GenServer Call timeout when connected in circle

Hi,

I want to implement something like this. Lets say I have 10 genserver nodes connected in the circle.
How are they connected ? Every genserver contains “PID” of its successor genserver.
Every genserver contains in the state some random “KEYS” as well. Lets say I start the entire system.
Now all the 10 genservers are up and running. Now I select one genserver and ask for the key using “Genserver.call” [I do this from iex shell] . The current genserver can contain the key or not. If it does not contain the key then the GenServer makes a call on the successor genserver using “GenServer.call”. This is how the cycle goes. Once the keys is found the answer is returned.

But my GenServer.call leads to a timeout. Let’s say I increase the timeout time for 10 nodes. But what if my system contains “1000000” nodes.

How to solve this problem ? I am very new to elixir.

Welcome to Elixir! I’m glad to see you’re jumping in and looking at GenServers. Unfortunately, the way you’re using them here has a few issues, one of which you’re running into now (another is that you’re copying the data N times).

Can you describe at a high level what you want to achieve? It sort of sounds like you want a sharded Key / Value store, is that right?

2 Likes

Yes, I want to create a distributed key/value store. The keys are distributed among ‘N’ genservers.

Is this for your learning purposes or is this for a production situation? If you’re trying to build something for production I’d just use Cachex, it has a distributed mode.

If this is for learning purposes, then let’s dig into what’s going on here a bit. First, can you provide some code? While daisy chaining GenServers isn’t a great approach, it still shouldn’t timeout with just 10. I wonder if you’re creating a deadlock somewhere.

3 Likes

This is a big point here, you don’t want to daisy-chain access, you’d want them each to manage a ‘shard’ of the total key space (like a hash of it is common) and name them based on the shard they manage, so then you can just directly query the one genserver that would have the data without needing to touch any of the others.

2 Likes

No, I am doing it for learning purposes only.

Yes, it seems to work for 10 gen_servers, but what if I have got 10M servers and every server has got huge ‘key/value’ table. That is when it is a problem.

2 Likes

Ah yes, that’d be a huge problem. This is why the daisy chain approach doesn’t work. As noted by @OvermindDL1 what you want is to have a hashing function that tells you which GenServer to ping, and then you ping just 1 genserver.

Here’s another issue with the dailsy chain approach.
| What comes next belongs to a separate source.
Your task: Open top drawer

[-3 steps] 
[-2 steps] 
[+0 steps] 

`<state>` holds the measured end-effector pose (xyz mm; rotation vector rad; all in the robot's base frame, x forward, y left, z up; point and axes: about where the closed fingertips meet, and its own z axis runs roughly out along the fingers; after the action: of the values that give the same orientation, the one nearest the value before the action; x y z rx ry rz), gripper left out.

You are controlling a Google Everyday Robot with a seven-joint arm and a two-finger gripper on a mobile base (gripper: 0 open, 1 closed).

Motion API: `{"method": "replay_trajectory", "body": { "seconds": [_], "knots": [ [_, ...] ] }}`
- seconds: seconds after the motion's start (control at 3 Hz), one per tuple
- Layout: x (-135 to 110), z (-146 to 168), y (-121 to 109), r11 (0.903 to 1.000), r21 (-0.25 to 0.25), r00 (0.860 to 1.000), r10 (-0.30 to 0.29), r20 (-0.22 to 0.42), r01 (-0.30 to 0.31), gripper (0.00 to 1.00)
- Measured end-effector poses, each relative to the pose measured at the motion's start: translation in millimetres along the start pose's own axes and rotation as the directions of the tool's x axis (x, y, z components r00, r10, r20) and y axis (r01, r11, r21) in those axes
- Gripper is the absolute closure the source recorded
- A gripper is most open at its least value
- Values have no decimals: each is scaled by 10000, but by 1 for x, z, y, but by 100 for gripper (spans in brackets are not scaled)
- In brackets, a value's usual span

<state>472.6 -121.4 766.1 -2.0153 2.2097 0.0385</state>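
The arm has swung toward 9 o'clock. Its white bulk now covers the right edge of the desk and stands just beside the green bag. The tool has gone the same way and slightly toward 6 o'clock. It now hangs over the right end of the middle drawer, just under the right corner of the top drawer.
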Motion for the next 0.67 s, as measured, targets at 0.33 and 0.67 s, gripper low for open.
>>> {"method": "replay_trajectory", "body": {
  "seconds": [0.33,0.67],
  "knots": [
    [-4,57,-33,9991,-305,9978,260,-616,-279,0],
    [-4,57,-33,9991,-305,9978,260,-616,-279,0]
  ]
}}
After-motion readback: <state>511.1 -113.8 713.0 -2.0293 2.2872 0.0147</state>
If it takes N calls to get the key, that’s N genservers that are all blocked waiting for a response. If multiple clients are trying to get keys, they’re going to block each other alot, which kills the point of using multiple GenServers in the first place instead of just 1.

3 Likes

What you are saying is totally right.

But my main question is “Is it possible to make genserver “calls” from one genserver to another genserver?”

Aren’t you already doing that?

Yes, I am doing it. But I am getting a timeout. If my implementation is right and assuming there is no deadlock, it should work right ?

If you’re getting a timeout, what did you mean by:

Yes, it seems to work for 10 gen_servers

Can you provide code? We can’t offer detailed help without it. If you aren’t building things with a deadlock, and if you aren’t doing something particularly slow in each GenServer, then it should not timeout with just 10 genservers.

1 Like

I will try to create a dummy project and will share the repo with you in some time.

I truly appreciate your help. Thank you so much for bearing with me.

1 Like

Well a quick dummy project that passes a value around and gets something that has it might be like:

defmodule Blah do
  use GenServer

  def start_link({range, next}), do: GenServer.start_link(__MODULE__, {range, next}, [])

  def set(pid, key, value), do: GenServer.cast(pid, {:set, key, value})

  def get(pid, key), do: GenServer.call(pid, {:get, key})
  
  def init({range, next}), do: {:ok, {%{}, range, next}}

  def handle_cast({:set, key, value}, {values, myrange..fullrange = range, next})
  when rem(key, fullrange) == myrange do
    values = Map.put(values, key, value)
    {:noreply, {values, range, next}}
  end
  def handle_cast({:set, key, value}, {_, _, next} = state) do
    set(next, key, value)
    {:noreply, state}
  end
  
  def handle_call({:get, key}, _from, {values, myrange..fullrange = range, _next} = state)
  when rem(key, fullrange) == myrange do
    value = Map.get(values, key)
    {:reply, value, state}
  end
  def handle_call({:get, key}, _from, {_, _, next} = state) do
    value = get(next, key)
    {:reply, value, state}
  end
end

nop = spawn(fn -> receive do msg -> IO.inspect(msg, label: UnhandledHash) end end)
pid = Enum.reduce(9..0, nop, fn i, next -> Blah.start_link({i..10, next})|>elem(1) end)

Blah.get(pid, 42)
Blah.set(pid, 42, :boop)
Blah.get(pid, 42)
2 Likes

If every server has a huge key/value table then you want to fail fast, or make the call as parallel as possible.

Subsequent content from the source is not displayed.